Walikota perempuan pertama di Mojokerto ini kemudian melarung cawan berisi air dari tujuh sumber air yang berbeda itu didampingi unsur Forkompimda.

Guyuran hujan, meski tak deras, tak membuat ratusan pengunjung yang menyaksikan prosesi kenduri dan larung di bantaran sungai dan diatas jembatan itu beringsut.

Pun Walikota yang karib disapa Ning Ita memilih tetap menyampaikan sambutan sembari menikmati guyuran air langit.
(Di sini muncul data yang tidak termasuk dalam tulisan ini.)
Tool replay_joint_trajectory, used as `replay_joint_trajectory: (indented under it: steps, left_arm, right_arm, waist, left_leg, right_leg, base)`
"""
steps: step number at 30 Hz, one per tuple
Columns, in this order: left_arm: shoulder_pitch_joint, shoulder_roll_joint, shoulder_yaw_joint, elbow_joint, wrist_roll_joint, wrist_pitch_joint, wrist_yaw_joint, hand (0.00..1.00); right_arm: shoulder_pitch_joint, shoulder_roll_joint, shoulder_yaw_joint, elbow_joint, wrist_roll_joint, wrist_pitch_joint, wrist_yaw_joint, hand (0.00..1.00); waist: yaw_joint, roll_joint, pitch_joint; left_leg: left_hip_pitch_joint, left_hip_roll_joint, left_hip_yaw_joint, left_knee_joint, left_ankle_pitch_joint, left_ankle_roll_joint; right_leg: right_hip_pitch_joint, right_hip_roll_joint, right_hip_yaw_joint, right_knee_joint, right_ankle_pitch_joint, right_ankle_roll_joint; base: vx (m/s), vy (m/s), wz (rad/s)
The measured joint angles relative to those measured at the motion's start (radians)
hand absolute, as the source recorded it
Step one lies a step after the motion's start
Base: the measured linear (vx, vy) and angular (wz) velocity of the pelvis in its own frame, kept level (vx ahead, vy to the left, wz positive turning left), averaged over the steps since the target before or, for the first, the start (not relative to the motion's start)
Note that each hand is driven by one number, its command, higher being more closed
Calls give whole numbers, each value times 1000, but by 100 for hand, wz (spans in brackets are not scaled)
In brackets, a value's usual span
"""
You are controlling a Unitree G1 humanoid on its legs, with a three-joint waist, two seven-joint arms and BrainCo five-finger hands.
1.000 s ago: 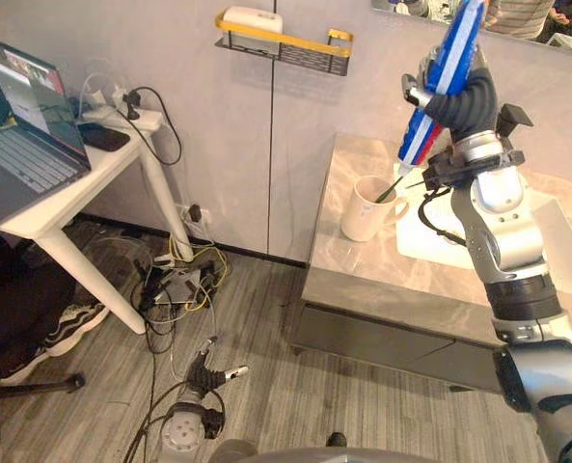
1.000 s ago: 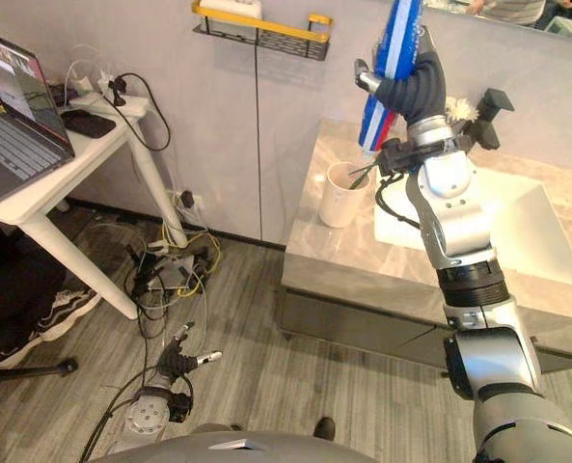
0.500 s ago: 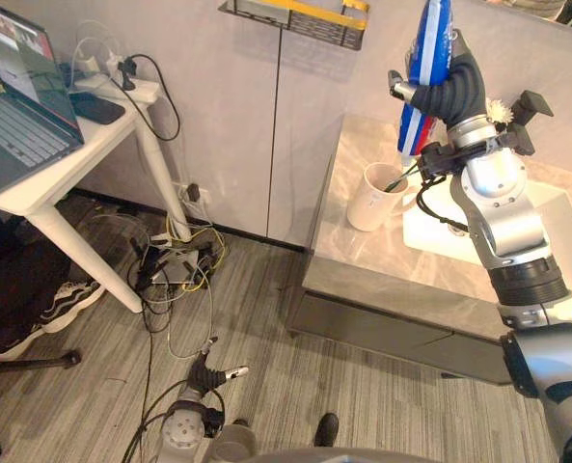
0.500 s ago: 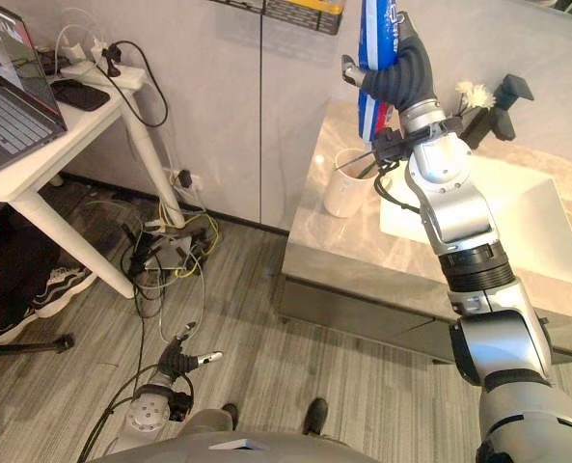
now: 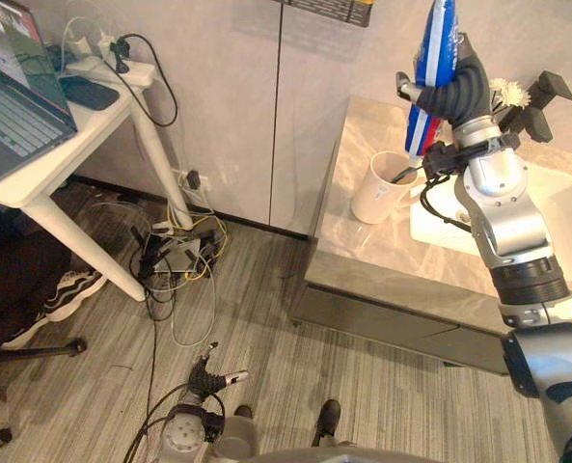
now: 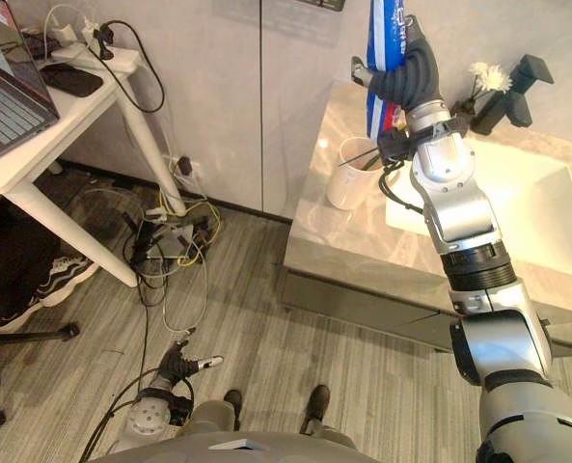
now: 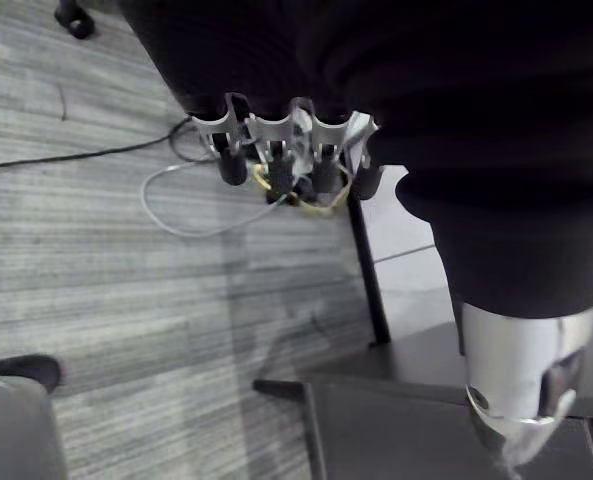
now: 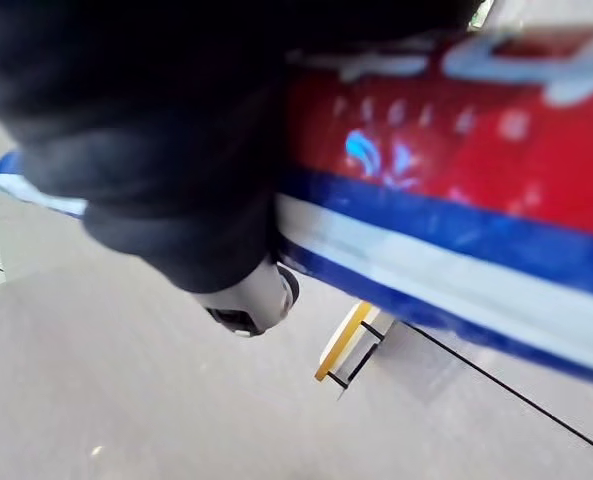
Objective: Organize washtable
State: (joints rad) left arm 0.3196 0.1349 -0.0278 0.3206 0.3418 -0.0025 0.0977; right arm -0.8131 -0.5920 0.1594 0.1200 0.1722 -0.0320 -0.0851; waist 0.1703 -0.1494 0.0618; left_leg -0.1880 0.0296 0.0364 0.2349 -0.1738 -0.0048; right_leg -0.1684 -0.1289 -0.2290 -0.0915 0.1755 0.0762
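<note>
Fingers of right hand (image 5: pixel 459 89) curled round an upright red, white and blue tube (image 5: pixel 433 43); eye views place its lower end just above a white mug (image 5: pixel 377 198) on the washtable (image 5: pixel 382 256). Right wrist view adds a yellow-edged rack (image 8: pixel 348 345) past the hand. Left hand (image 7: pixel 276 135), fingers straight in a row, hangs over grey floor (image 7: pixel 96 260)
</note>
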Motion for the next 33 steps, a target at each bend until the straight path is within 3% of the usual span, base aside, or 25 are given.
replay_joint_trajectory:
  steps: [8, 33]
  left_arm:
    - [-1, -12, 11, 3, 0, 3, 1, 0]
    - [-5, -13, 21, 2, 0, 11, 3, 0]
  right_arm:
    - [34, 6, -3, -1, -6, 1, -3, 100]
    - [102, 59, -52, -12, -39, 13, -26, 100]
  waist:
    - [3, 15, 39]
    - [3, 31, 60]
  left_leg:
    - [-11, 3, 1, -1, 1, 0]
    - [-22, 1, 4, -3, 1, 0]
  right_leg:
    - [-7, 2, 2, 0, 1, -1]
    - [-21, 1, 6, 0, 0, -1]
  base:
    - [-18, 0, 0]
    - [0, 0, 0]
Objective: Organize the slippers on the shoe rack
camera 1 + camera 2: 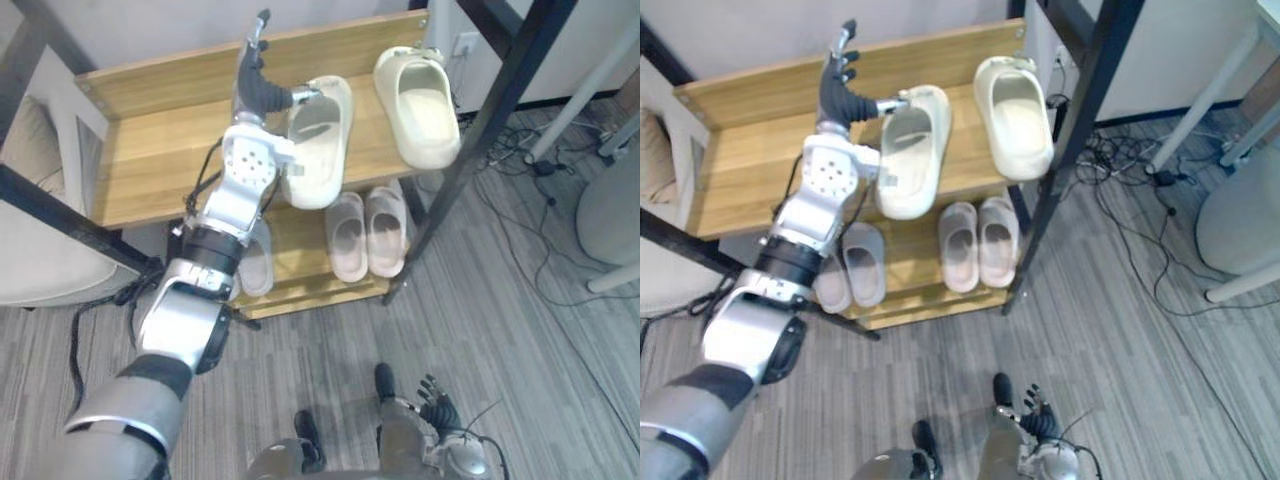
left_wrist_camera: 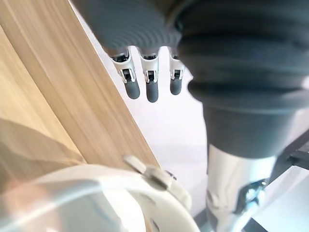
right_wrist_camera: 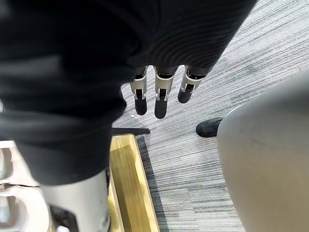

“Kenduri banyu sebanyak tujuh mata air ini adalah simbol rasa syukur kita bahwa aliran sungai di seluruh wilayah Kota Mojokerto memberi dampak kesejahtaaan dan dampak ekonomi yang memakmurkan bagi kita semua,” kata Ning Ita sesaat sebelum resmi membuka festival yang digelar dua hari itu.

Mojotirto Festival 2019 ini, lanjut Ning Ita, sebagai even, sebagai pertanda bahwa kita masih uri-uri budaya Mojopahit. Kita ini pernah menjadi bagian dari kerajaan besar Mojopahit di abad 13 wilayahnya melebihi wilayah Nusantara.

“Kita harus bangga dan berbesar hati. Dulu Mojokerto di abad 13 jadi ibu kota Mojopahit. Maka dengan spirit of Mojopahit, saya ajak seluruh elemen bersinergi untuk mewujudkan Mojokerto yang luar biasa,” cetus dia.

Menurut Ning Ita, even yang digelar bersamaan dengan Hari Air Sedunia itu merupakan langkah awal dari upaya menjadikan wilayah barat Kota Mojokerto menjadi lokasi wisata dan pusat keramaian sepanjang sungai Kotok.

“Kita jadikan wilayah ini destinasi wisata yang layak dikunjungi. Kedepan warga kota mojokerto akan mendapatkan dampak sosial dan dampak ekonomi yang luar biasa. Semuanya bisa sejahtera,” ujarnya.

Semua, ujarnya lebih jauh, tidak hanya jadi mimpi. “Tapi optimis dan yakin dengan bergandengan tangan, Kota Mojokerto bisa jadi kota yang layak disandingkan dengan Kota Surabaya. Tentunya atas dukungan seluruh masyarat serta partisipasi seluruh pihak, seperti halnya keguyuban yang tampak dalam penggarapan Mojotirto Festival ini” lontarnya.

Usai melarung, Ning Ita didampingi suami Supriyadi dan sejumlah pejabat beranjak menuju bazar penganan tradisional yang digelar di atas jembatan Rejoto. Ia mengunjungi setiap stan bazar seraya mencicipi aneka kudapan dan minuman khas Kota Mojokerto yang dijajakan emak-emak dari delapan belas kelurahan.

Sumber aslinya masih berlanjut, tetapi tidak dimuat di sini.